Several studies have examined the hypothesis that early life exposures influence growth, adult height, metabolic profile, vascular integrity, and disease risk.^[3,44–46] These collective observations raise the possibility that underlying hormonal mechanisms, possibly linked with early life nutrition and genetic effects, lead to differing large vessel protein composition and stiffness and related PP in adults who have large differences in stature. Intrauterine growth restriction in animal models leads to reorganization of the extracellular matrix, increased collagen engagement, and stiffness of large arteries such as the thoracic and abdominal aortas,^[44–46] effects that can lead to adult high blood pressure. Growth factors such as insulin-like growth factor 1, levels of which are sensitive to nutrition and genetic contributions that impact adult height, stimulate elastin production in the aorta during the developmental period of life when levels are maximal and growth rates are rapid.^[47,48] Growth factors, including IGF genes, are associated with body size and height attainment in both dogs and humans.^[49–51]

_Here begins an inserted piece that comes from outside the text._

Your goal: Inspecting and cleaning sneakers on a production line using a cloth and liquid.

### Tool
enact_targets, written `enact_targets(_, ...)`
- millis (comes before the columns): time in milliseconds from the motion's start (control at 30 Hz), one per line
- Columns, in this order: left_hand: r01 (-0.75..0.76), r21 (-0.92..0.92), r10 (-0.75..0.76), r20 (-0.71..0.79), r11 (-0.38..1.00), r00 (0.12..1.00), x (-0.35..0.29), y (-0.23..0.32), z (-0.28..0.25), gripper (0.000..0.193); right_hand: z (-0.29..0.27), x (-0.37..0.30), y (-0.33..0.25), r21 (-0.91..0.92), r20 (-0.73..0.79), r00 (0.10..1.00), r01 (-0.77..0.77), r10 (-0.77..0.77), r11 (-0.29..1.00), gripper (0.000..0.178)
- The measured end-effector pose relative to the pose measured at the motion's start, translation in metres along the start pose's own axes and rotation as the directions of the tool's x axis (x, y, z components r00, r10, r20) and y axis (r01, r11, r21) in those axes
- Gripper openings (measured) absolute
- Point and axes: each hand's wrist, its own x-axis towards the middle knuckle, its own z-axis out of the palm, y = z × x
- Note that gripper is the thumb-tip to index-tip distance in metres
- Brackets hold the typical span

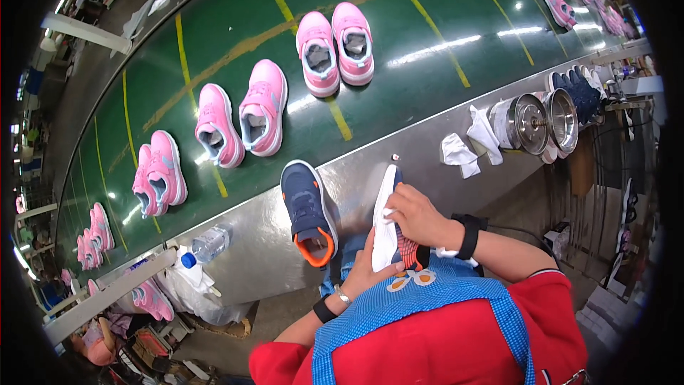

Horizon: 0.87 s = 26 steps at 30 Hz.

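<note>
A navy and orange sneaker (385,222) is turned on its side in front of my apron, its white sole facing left. My left hand (365,272) grips it near the lower end, thumb across the upper. My right hand (422,219) is closed, fingers bent against the sole's edge, with a small bit of white cloth (388,212) showing at the fingertips. Most of that cloth is hidden by the fingers. Just left, a matching navy sneaker (306,203) stands upright on the metal ledge (260,260), its orange-lined opening toward me.
Pairs of pink sneakers (263,107) stand along a green conveyor belt (406,43) with yellow lines. Crumpled white cloths (459,155) and round metal dishes (529,121) sit on the ledge to the right. A clear bottle (211,244) with a blue cap lies at left.
</note>
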Motion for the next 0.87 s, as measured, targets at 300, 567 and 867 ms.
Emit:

Another previously evaluated early life exposure is socioeconomic status that can impact on intrauterine growth and adult height. In the present study, we used household income, level of vigorous physical activity, and smoking history as proxies for current and by inference early life socioeconomic status and these measures failed to enter blood pressure prediction models. Similarly, leg length in adults is a marker of early nutrition and socioeconomic status^[52] that was significantly correlated with blood pressure in the study of Langenberg et al,^[8] although childhood social class or birth weight did not enter into their blood pressure prediction models.^[8]

4.2. Study limitations

While we have identified a clear stature-related brachial artery blood pressure pattern in a large, race/ethnically diverse, and carefully evaluated population sample, we were unable to probe further into underlying hemodynamic and hydrostatic mechanisms that require technology and testing facilities unavailable as part of NHANES. Cardiovascular system and anatomic variables of potential importance, such as resting heart rate, leg length, and sitting height were unavailable to us. Our analysis was focused on the relations between height and blood pressure and we did not explore other disease risk factors of potential importance in the current context such as insulin sensitivity, blood lipid levels, kidney function, lung function, and circulating hormones and growth factors. Our sample size was reduced by limited data for some measures such as current socioeconomic status and the NHANES database does not include detailed demographic information on adult participants at the time of their birth. Reliable data on alcohol ingestion, oral contraceptive use, and hormone replacement therapy were unavailable to us. We used the cross-sectional 1999 to 2006 NHANES database with DXA body composition estimates to develop our blood pressure models and these predictions ideally should be validated in comparably large longitudinal samples.

5. Conclusions

A distinct cross-sectional height-brachial arterial blood pressure pattern was observed beginning in the 4th decade in men and women not taking antihypertensive medications across 3 US race/ethnic groups. The basis for these effects is likely a combination of hemodynamic and hydrostatic mechanisms that are not yet fully quantified and integrated. The observed blood pressure pattern is consistent with an increased cardiovascular disease and stroke risk in people who are short. These observations, as with all adults, emphasize the particular importance of managing hypertension in individuals who are short. Other mechanisms, including hormonal vascular effects, are likely involved and require additional studies for their full elucidation.